* [Task prompt]:
Through the line that contains "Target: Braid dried", return the data below exactly, starting at its first line; leave the rest out.

--------

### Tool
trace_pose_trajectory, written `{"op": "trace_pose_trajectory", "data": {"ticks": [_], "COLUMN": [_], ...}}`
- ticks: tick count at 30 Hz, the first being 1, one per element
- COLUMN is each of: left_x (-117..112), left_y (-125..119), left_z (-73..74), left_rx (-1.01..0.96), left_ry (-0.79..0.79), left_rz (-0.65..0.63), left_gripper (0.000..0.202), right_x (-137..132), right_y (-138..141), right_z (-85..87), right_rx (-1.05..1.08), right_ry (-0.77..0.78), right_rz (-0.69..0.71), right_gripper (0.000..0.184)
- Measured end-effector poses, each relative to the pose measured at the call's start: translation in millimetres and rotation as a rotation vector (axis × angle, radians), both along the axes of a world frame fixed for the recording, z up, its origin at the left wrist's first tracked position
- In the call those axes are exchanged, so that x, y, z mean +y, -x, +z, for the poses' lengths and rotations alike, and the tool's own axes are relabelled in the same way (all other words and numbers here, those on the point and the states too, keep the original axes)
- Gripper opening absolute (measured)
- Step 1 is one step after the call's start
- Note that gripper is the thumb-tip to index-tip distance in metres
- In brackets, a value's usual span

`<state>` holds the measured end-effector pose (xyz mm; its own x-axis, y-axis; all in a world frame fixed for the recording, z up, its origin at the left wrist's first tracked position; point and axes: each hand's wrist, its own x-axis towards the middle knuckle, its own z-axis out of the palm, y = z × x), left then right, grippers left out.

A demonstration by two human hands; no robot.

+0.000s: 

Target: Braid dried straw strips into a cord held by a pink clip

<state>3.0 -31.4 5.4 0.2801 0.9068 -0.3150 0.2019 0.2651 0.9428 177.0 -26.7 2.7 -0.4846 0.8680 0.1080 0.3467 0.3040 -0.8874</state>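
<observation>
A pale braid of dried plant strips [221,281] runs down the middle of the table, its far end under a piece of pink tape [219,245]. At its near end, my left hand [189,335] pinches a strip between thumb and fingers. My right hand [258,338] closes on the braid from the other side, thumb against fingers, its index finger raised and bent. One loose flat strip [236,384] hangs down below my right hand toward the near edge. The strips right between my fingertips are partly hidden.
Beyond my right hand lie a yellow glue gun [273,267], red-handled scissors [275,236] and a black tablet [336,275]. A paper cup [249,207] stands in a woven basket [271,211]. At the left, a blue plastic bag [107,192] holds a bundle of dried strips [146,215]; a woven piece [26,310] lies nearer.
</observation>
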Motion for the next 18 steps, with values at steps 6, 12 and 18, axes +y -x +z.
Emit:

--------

* [Result]:
### Tool
trace_pose_trajectory, written `{"op": "trace_pose_trajectory", "data": {"ticks": [_], "COLUMN": [_], ...}}`
- ticks: tick count at 30 Hz, the first being 1, one per element
- COLUMN is each of: left_x (-117..112), left_y (-125..119), left_z (-73..74), left_rx (-1.01..0.96), left_ry (-0.79..0.79), left_rz (-0.65..0.63), left_gripper (0.000..0.202), right_x (-137..132), right_y (-138..141), right_z (-85..87), right_rx (-1.05..1.08), right_ry (-0.77..0.78), right_rz (-0.69..0.71), right_gripper (0.000..0.184)
- Measured end-effector poses, each relative to the pose measured at the call's start: translation in millimetres and rotation as a rotation vector (axis × angle, radians), both along the axes of a world frame fixed for the recording, z up, its origin at the left wrist's first tracked position
- In the call those axes are exchanged, so that x, y, z mean +y, -x, +z, for the poses' lengths and rotations alike, and the tool's own axes are relabelled in the same way (all other words and numbers here, those on the point and the states too, keep the original axes)
- Gripper opening absolute (measured)
- Step 1 is one step after the call's start
- Note that gripper is the thumb-tip to index-tip distance in metres
- In brackets, a value's usual span

`<state>` holds the measured end-effector pose (xyz mm; its own x-axis, y-axis; all in a world frame fixed for the recording, z up, its origin at the left wrist's first tracked position; point and axes: each hand's wrist, its own x-axis towards the middle knuckle, its own z-axis out of the palm, y = z × x), left then right, grippers left out.

A demonstration by two human hands; no robot.

+0.000s: 

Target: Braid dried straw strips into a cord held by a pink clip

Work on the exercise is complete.